In 2001, Soares won a three-month Grass Foundation Fellowship to the Marine Biological Laboratory in Woods Hole, Massachusetts, a major center for neuroscience research. Until Soares arrived with 20 baby alligators in June, however, no one had used its sophisticated equipment on a crocodilian. At the lab, she taught herself to open the skull of a sedated but living animal and to insert an electrode into the area of the brain that receives electrical signals from the trigeminal nerve.

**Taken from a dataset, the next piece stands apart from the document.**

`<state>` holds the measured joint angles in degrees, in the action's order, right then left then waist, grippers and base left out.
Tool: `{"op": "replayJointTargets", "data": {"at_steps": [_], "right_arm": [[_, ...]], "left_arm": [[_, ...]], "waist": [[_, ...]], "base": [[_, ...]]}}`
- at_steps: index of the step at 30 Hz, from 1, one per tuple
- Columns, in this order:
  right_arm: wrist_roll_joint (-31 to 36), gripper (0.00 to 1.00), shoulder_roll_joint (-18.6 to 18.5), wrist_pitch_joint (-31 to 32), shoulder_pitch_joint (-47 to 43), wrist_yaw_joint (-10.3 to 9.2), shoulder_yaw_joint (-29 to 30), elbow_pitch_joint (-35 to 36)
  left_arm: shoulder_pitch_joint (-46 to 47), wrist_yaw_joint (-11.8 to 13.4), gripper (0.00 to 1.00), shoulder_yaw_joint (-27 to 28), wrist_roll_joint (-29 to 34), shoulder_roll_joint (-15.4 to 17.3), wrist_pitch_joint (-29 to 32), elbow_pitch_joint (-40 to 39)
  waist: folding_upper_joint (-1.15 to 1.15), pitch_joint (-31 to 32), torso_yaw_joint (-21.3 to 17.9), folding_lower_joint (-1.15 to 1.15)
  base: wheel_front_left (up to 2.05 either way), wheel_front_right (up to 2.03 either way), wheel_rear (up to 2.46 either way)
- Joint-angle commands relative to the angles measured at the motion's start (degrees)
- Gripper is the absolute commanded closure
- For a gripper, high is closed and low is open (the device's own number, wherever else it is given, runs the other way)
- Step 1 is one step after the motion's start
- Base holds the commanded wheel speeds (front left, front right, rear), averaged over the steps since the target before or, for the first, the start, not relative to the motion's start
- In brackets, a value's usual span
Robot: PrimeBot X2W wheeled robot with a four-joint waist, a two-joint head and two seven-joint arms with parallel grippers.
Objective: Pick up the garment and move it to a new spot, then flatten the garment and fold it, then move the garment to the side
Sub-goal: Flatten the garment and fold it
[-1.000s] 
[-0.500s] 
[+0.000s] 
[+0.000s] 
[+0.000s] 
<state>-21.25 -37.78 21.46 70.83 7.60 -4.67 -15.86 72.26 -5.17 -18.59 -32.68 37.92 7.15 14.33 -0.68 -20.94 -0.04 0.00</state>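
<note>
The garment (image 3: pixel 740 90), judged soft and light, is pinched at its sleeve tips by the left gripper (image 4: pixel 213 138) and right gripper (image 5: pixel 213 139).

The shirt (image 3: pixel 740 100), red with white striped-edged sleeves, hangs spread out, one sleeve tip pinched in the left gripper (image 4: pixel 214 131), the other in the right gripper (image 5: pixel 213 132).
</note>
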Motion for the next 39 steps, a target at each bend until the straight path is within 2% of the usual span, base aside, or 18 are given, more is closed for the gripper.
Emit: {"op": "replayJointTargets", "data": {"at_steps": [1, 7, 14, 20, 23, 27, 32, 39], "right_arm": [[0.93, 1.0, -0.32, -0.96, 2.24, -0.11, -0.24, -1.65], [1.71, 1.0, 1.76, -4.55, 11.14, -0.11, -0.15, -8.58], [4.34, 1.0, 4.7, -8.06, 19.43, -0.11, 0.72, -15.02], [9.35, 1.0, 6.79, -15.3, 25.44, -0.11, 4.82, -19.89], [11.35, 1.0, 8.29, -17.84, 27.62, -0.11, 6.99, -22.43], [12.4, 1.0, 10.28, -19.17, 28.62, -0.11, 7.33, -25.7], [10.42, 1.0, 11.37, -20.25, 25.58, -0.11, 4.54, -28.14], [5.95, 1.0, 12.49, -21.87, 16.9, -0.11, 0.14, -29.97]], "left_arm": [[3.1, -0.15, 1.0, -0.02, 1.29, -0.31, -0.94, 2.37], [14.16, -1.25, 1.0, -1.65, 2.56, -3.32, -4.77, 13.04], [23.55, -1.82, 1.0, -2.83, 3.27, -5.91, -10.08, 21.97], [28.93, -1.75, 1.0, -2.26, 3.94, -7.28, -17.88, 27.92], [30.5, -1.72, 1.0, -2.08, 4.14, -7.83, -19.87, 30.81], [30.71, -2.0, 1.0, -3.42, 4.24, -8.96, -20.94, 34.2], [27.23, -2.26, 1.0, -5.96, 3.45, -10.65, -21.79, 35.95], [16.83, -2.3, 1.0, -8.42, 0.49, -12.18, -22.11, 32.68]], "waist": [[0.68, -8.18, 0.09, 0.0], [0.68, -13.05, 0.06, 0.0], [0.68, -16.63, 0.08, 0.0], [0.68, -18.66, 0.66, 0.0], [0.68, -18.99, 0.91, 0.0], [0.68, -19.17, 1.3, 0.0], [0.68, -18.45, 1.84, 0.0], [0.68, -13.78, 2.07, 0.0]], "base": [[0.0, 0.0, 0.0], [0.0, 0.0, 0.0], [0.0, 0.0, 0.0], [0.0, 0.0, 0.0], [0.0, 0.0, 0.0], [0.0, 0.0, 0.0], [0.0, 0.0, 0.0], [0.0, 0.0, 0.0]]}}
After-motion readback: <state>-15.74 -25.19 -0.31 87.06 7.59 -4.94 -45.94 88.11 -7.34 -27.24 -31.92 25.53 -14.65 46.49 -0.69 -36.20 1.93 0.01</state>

She hooked up the electrode to a bank of equipment capable of amplifying and recording brain activity in response to nerve stimulation. When nerve cells fired, loudspeakers sounded a series of rhythmic pops.

It took a month of experimenting before Soares could even begin to investigate what kinds of stimulation would make the nerve fire. She tested whether the bumps might be sensitive to light, or to electrical fields, like the skins of some eels and fish. She blew tiny particles of ground-up fish over the bumps to see if they were sensitive to taste or odor. But the loudspeakers stayed silent.

Then, one day, Soares reached into the tank and the speakers went brrraap.

After conducting further experiments, Soares concluded that the ripples in the water had caused the bumps to vibrate, which in turn caused the nerve to fire and send a message to the brain. This made sense for an animal that spends much of its life lying quietly in the shallows waiting for its prey to swim by or come to the water’s edge for a drink. And it also offered an explanation for why crocodilians that lived on dry land did not have bumps.

Still, Soares wasn’t ready to break out the champagne. "If someone pokes you in the eye, your optic nerve fires, but that doesn’t mean your eye is a poke-detector," she says. Was detecting ripples the bumps’ primary purpose? What if they served some other function that Soares didn’t know about? What if alligators found their prey, as do most animals, by sight and hearing?

Soares covered several alligators’ ears with fine plastic and placed them in a tank of water. In complete darkness, using an infrared camera to record the animals’ reactions, she let a single drop of water fall onto the surface. Though deprived of sight and hearing, all of the animals swam directly toward the spot where the drop hit the water.

Soares next covered several alligators’ snouts with the same plastic wrap, so that the bumps no longer came into contact with water or air, thus ensuring they had no way of detecting surface waves. She again dropped water into the tank. The alligators did not respond. Now she was ready to celebrate.

In a paper she published last year in the journal Nature, Soares wrote that the alligators’ bumps are "pressure receptors" that evolved millions of years ago and solved the problem of how a creature with armorlike skin could have tactile sensitivity. This sensory system is "a specialization of crocodilians that other animals don’t have," says Clark. It’s a "major breakthrough in crocodilian sensory physiology," says Valentine Lance of the Center for the Reproduction of Endangered Species in San Diego.

Soares still has questions she wants to answer. Alligators have bumps on their jaws and mouths, she points out, while other crocodilians have them all over their bodies. How come? "It’s a wonderful mystery. Their world is so different from ours."